Nikon published a development announcement regarding an upcoming high-end full-size flagship mirrorless camera called the Z9.
This is only an early announcement and it will likely take some time before the camera will actually be released let alone reach the market but it should help insure some users that Nikon is committed to its professional audience and its needs.
What Nikon actually shared about the upcoming Z9
As mentioned above Nikon only shared little information on the upcoming Z9 – here is the summary of what was shared:
- The Z9 will utilize a newly developed FX-format stacked CMOS sensor.
- The Z9 will have a new image-processing engine.
- The camera will support 8K video recording.

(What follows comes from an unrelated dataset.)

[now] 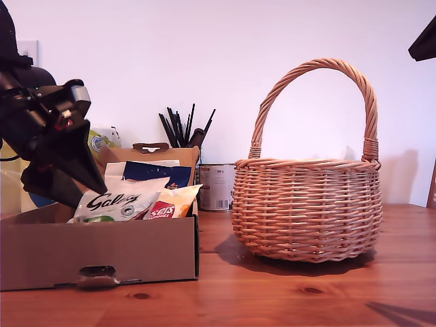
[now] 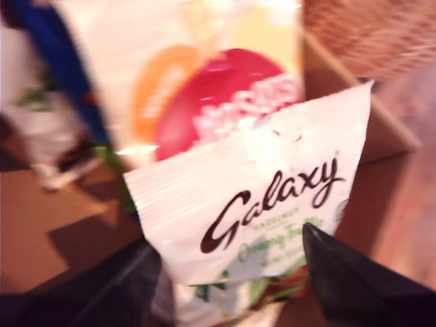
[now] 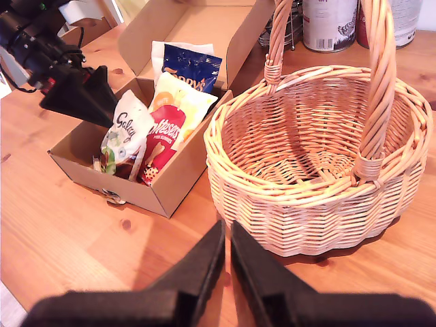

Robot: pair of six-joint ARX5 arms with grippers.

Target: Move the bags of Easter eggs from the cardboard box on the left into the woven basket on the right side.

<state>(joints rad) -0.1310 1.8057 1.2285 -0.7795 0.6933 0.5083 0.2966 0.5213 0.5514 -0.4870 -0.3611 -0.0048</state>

- The Z9 will be released in 2021.
You can see the only official picture of the upcoming Nikon Z9 below
In the above video, photographer Matt Granger brings his own perspective about the upcoming Z9. As a Nikon user for many years and one which used many of the company’s top cameras, he is in a unique position to comment about the upcoming camera.

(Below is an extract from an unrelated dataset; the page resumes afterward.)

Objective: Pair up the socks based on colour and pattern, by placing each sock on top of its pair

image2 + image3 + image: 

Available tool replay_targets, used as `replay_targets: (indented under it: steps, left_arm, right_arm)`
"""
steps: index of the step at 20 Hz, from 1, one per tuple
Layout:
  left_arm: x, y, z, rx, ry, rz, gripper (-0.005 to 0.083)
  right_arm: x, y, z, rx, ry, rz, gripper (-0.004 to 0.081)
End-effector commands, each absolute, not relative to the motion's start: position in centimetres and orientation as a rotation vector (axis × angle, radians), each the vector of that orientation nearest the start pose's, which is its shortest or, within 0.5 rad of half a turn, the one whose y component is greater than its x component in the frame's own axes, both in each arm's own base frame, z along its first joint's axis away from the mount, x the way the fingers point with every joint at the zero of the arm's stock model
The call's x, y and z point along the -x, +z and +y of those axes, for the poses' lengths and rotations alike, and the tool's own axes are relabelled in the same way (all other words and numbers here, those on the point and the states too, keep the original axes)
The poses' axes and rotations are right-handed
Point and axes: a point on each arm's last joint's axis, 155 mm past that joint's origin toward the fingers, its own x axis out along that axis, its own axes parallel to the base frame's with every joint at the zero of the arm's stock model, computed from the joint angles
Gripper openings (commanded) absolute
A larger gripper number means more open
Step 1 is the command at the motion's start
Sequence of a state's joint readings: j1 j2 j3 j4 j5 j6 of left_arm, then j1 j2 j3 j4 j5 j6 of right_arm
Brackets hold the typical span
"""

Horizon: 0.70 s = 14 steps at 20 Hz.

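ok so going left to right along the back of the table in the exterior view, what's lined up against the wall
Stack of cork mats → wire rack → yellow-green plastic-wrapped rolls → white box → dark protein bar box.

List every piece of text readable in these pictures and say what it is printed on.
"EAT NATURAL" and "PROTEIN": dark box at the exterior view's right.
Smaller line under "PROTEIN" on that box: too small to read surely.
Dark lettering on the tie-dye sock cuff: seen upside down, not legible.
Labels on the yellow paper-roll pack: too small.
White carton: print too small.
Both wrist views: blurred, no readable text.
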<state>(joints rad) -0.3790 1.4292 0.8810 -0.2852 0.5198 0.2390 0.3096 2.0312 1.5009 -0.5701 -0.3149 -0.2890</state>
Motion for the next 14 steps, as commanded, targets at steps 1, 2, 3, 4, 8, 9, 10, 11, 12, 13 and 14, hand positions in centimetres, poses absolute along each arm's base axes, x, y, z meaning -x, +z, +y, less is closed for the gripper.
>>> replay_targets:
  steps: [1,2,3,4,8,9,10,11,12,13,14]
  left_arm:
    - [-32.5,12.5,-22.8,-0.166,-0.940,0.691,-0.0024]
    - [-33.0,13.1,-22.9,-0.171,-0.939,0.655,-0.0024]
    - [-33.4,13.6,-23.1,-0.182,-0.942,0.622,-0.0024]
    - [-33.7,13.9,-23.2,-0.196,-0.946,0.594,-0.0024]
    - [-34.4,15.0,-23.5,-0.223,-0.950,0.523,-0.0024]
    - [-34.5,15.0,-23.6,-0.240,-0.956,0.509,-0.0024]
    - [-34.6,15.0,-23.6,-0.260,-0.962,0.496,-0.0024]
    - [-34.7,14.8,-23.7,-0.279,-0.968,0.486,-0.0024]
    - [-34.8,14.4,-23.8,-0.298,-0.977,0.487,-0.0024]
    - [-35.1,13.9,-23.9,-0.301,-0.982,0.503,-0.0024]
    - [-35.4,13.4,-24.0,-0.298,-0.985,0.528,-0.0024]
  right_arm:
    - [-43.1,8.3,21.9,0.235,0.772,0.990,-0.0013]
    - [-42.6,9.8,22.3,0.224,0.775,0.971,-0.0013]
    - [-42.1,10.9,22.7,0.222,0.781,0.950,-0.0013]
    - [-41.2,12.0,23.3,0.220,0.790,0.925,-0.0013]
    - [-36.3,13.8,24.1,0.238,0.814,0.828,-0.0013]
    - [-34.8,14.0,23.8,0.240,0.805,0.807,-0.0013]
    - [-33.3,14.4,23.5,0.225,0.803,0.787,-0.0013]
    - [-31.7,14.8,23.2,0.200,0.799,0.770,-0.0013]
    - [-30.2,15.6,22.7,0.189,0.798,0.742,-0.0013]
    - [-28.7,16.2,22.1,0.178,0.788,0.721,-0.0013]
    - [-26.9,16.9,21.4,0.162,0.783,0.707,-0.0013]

The first speculation that Granger has is that the sensor in the Z9 will be either similar or even identical to that of the Sony A1. This makes a lot of sense in a stacked CMOS FF sensor. These sensors are very expensive to design and manufacture and given the fact that Nikon used Sony sensors many times in the past (including some even before Sony itself), it makes sense.
At least in theory the Nikon Z9 can be faster in some aspects than the A1 since Nikon is using CFexpress type B cards which are almost twice as fast as the CFexpress type A that Sony uses. Of course, having an ultra-fast card doesn’t mean that the camera itself can shoot over 30 frames per second, but this is at least an option.

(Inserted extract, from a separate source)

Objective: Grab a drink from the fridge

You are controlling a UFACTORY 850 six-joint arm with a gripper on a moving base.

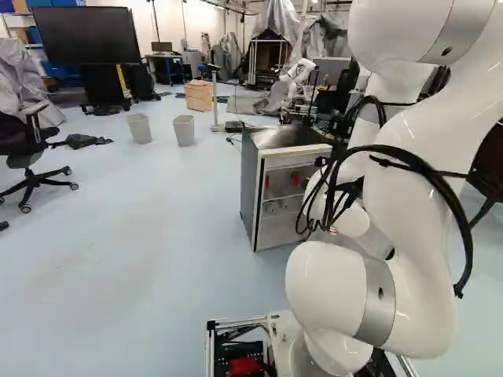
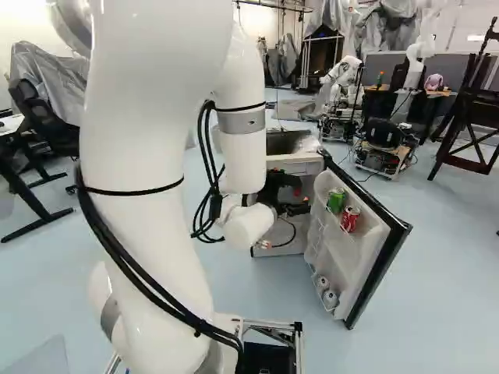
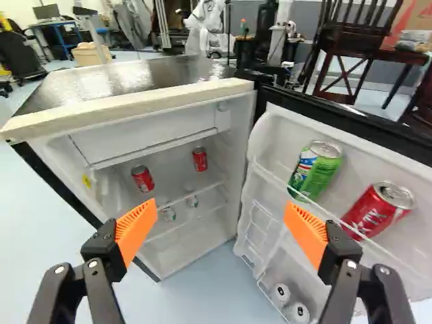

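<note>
Arm (image 2: 140, 148) folded and looped with black cables, we hold our gripper (image 2: 300, 205) out at twelve o'clock, before the open fridge (image 3: 182, 101). Its jaws stand wide apart, orange pads (image 3: 136, 228) facing each other. Toward the gripper's one o'clock, the swung-out fridge door (image 3: 270, 135) blocks that side; its upper rack carries the red can (image 3: 378, 208), then the green can (image 3: 316, 169), with two more cans (image 3: 281, 293) below. Inside, at eleven o'clock, two small red cans (image 3: 142, 179) sit on a shelf. Beyond, toward our one o'clock, stands another robot (image 2: 343, 74).
</note>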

Besides the specs, looking at the full-body image of the Z9 (which is very reminiscent of its flagship D4/5/6 line), it is a question of how many photographers would actually prefer such a large camera body in the mirrorless age.
It is clear that there are some professionals who are used to this style and size of the body but are there enough of them to justify the Z9 (especially given Nikon’s current financial situation), that is certainly not clear.
This is also going right against Sony which chooses to keep the same (actually almost the same) body design of its previous cameras with its flagship A1 model. This has its drawbacks, however, in terms of manufacturing costs, components, etc. it is a much more economic decision on Sony’s part.
At the moment there is no exact release date (other than 2021) or pricing and it is not even clear if the camera will be available for the (postponed) summer Olympic games in Japan in July.